Help for a dead language: Three spelling checkers

©1982 Lawrence I. Charters

Bremerton, Washington

80-U.S. Journal, February 1982, pp. 23-26

The advertisement says, “Throw It Away (your dictionary, that is),” and implies that bad spelling is a thing of the past — once you have a computer dictionary. While this is a great ad, it isn’t quite accurate. A spelling checker should definitely improve your spelling, but you’ll still need your trusty paperback version. Spelling checkers are huge, complex, expensive programs; even so, they are not masters of English. Spelling checkers are thorough. A good spelling program will find errors that even the pickiest English teacher may fail to see. Spelling dictionaries may not seem particularly exciting, but you may be surprised.

Some History

When the term “word processing” first came into vogue, most people didn’t have the slightest idea what it meant. The concept of a “processed word” implies that there must also be “unprocessed” or “raw” words and did anyone really want to know what they were? (Some things are best left unknown…) Then, along came personal computers, text editors, Electric Pencil and Scripsit. Suddenly, a “word processor” was revealed as something very useful and desirable: a magic typewriter. Pencils, pens, typewriters and correcting fluid became obsolete. Even the worst typist could churn out letter-perfect copy given a computer, decent software and a printer. Well, almost…

When IBM introduced their Displaywriter word processor not too long ago, one feature came in for special attention: the Displaywriter had a built-in 50,000 word dictionary. After a document was finished, Displaywriter’s dictionary (on diskette) would check every word in the document and all “unknown” words were highlighted in reverse video. The writer could then go back through the document and see if the highlighted words were typographical errors, misspellings, or simply words or names the dictionary didn’t recognize. The Displaywriter, at $8,000, was an instant hit and the dictionary was no small part of this success.

After seeing the Displaywriter in action, many observers wondered, “But what if you don’t have $8,000 and are a rotten speller? Is there hope?” Despair not. Anything IBM can do, a TRS-80 can probably do, and cheaper, too.

Three Different Approaches

For this evaluation, we examined three spelling checkers which are available for the TRS-80. The least expensive, Proofreader, from Aspen Software (formerly Soft-Tools), will scan a disk document file of any length, keep track of all unique words and display the number of unique words found. These words are then sorted and compared to Proofreader’s dictionary of 38,000 words and any suspect words are listed to the screen, one per line. If desired, Proofreader will write this list to a disk file, which can then be printed by a printer. Proofreader does not have any provision for correcting the document; you must use your word processor, text editor, or Proof-edit (also from Aspen) to go back and manually search out and correct any misspellings or typographical errors. Proofreader comes on three diskettes and requires 37K and one disk drive.

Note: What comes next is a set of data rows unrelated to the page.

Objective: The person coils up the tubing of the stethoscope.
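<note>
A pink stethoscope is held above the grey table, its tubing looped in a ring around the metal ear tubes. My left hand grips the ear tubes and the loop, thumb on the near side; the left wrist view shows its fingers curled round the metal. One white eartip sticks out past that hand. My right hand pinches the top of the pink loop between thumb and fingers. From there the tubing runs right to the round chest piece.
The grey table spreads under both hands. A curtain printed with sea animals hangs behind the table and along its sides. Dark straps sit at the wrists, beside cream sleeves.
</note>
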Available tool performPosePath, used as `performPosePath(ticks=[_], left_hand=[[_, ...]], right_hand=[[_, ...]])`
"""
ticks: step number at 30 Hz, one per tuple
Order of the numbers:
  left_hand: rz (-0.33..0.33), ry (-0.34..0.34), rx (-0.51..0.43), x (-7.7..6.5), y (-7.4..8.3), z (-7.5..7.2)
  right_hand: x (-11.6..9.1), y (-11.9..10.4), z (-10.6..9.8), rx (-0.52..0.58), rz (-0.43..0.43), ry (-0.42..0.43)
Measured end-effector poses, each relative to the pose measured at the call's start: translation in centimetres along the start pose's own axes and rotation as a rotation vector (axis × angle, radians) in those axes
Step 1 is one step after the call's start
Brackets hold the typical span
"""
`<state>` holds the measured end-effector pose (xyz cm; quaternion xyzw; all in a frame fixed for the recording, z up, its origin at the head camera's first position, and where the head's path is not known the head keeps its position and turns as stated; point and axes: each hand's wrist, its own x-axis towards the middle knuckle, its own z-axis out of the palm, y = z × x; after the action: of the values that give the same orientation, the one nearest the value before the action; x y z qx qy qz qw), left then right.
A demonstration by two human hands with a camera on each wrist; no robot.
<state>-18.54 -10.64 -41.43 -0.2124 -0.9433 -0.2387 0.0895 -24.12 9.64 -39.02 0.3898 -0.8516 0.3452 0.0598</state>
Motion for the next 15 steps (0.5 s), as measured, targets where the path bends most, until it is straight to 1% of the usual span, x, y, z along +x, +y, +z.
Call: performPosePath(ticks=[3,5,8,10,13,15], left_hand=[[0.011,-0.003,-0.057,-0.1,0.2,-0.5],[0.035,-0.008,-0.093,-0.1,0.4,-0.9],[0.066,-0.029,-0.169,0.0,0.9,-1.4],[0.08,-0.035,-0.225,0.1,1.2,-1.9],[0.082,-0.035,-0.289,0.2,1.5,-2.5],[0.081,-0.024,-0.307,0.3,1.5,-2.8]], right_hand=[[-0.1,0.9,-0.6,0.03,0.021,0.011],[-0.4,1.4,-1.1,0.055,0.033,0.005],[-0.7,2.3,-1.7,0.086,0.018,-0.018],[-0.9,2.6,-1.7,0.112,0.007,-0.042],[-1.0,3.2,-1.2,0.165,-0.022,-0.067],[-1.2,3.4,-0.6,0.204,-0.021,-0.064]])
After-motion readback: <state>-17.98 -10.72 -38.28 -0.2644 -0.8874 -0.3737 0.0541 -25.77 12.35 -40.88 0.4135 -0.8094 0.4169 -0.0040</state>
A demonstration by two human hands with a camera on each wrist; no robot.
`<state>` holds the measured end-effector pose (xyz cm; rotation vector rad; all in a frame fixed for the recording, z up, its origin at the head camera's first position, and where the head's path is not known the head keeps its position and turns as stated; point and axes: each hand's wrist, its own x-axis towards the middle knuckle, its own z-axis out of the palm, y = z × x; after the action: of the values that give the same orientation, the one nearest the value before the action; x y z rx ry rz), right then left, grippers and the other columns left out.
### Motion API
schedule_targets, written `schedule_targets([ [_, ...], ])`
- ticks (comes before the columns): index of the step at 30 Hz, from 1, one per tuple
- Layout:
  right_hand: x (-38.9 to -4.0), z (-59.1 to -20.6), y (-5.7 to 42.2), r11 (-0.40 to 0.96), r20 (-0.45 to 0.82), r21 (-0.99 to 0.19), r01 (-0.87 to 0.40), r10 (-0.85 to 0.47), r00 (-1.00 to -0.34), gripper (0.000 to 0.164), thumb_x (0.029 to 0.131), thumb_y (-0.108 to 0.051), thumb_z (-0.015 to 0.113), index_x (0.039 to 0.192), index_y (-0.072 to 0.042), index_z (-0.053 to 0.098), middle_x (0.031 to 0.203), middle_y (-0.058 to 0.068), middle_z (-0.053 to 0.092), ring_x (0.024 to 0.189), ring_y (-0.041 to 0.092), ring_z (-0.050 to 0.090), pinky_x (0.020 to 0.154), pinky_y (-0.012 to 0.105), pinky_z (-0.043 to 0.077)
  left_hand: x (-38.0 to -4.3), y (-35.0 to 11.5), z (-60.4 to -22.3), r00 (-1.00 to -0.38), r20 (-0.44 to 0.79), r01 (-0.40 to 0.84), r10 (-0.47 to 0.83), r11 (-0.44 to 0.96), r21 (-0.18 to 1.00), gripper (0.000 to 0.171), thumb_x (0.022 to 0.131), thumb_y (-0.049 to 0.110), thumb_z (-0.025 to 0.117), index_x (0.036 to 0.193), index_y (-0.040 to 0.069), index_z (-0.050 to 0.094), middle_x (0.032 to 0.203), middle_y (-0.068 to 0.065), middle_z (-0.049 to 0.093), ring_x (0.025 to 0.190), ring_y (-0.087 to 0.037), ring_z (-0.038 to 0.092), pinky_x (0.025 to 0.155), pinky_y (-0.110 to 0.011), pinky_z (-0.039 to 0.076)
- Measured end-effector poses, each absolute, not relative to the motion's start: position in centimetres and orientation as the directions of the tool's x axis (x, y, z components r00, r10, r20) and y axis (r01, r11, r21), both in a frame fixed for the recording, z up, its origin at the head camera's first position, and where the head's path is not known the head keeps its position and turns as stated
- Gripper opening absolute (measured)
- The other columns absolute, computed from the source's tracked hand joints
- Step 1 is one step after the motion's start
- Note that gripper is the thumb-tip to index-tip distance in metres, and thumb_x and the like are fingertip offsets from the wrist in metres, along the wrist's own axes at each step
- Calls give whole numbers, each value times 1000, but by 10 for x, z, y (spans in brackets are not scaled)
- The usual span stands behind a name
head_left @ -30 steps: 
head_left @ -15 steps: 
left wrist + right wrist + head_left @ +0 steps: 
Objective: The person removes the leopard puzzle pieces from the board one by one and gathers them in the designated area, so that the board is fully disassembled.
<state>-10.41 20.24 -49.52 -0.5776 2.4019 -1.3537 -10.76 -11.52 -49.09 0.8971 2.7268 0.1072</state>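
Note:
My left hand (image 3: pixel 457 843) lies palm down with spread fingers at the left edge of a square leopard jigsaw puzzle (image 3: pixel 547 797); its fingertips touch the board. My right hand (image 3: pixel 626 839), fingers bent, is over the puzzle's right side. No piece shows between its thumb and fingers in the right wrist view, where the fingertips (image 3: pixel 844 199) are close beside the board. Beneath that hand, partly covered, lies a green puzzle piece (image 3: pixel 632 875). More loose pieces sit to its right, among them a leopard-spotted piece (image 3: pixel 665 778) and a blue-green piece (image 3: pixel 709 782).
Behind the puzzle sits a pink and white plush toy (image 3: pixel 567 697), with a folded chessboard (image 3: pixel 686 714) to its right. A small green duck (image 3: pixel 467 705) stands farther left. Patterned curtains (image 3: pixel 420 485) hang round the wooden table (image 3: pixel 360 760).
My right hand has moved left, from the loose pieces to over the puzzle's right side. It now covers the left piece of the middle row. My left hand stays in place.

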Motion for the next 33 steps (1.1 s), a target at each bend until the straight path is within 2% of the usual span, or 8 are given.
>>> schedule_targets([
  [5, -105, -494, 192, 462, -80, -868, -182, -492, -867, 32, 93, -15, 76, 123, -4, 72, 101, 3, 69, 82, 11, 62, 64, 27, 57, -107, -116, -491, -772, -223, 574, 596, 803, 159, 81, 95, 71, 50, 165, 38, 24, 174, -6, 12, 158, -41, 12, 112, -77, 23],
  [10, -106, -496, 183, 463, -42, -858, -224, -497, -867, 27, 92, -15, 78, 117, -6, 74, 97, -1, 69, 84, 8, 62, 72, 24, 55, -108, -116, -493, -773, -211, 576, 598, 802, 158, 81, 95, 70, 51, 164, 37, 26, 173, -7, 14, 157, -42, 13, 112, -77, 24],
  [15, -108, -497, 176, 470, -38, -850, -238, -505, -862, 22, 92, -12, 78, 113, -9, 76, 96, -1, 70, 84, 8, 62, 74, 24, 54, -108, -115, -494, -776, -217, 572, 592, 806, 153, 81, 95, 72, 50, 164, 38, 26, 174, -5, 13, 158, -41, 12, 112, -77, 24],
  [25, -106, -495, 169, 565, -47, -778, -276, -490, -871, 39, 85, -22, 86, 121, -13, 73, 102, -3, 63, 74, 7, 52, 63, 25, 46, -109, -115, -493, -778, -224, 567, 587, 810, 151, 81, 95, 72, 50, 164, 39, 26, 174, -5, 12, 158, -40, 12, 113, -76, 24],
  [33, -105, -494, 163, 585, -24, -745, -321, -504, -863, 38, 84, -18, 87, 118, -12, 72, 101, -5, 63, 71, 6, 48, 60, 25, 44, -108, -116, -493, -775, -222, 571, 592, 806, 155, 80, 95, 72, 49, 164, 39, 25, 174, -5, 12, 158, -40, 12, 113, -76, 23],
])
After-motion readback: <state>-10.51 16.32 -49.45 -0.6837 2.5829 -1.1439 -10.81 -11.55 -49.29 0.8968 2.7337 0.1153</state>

Slightly more expensive, and very different in approach, is Hexspell, from Hexagon Systems. Hexspell will scan a disk document file of any length, scrolling the document up the screen as it does so and compares the text against its 29;000 word dictionary. When Hexspell comes across something it doesn’t recognize, it shows the word in context and asks if it should leave the word as is, add the word to Hexspell’s dictionary, or replace the word. If you choose to replace the word, Hexspell asks you to type in your correction. While Hexspell is active, it maintains its own separate copy of your document and when finished, automatically copies this corrected version back to your original file. Hexspell also provides a total word count for the document and notes the number of words which it did not recognize. Hexspell comes on two diskettes and requires a 48K, two-drive system.

Perhaps the best known (and most expensive) system is Microproof, from Cornucopia Software. It is available in a number of configurations including a version which will handle any size document. The version we received handled documents up to about 4,000 words, the limit imposed by the TRS-80’s memory. In its basic form, Microproof first scans the document, then checks it against its 50,000 word dictionary. Suspect words are listed on the screen or, optionally, printed by a printer. You must then use your word processor or text editor to find·and correct all misspellings.

With the optional correcting ($60) and word processing integration features ($35), Microproof operation is greatly simplified. From Scripsit, Electric Pencil and other popular word processors, you can directly call Microproof, which automatically scans whatever document you are working. Suspect words are then listed on the screen, one at a time, and you are asked if you wish to leave them as is, replace them, or add them to Microproof’ s dictionary.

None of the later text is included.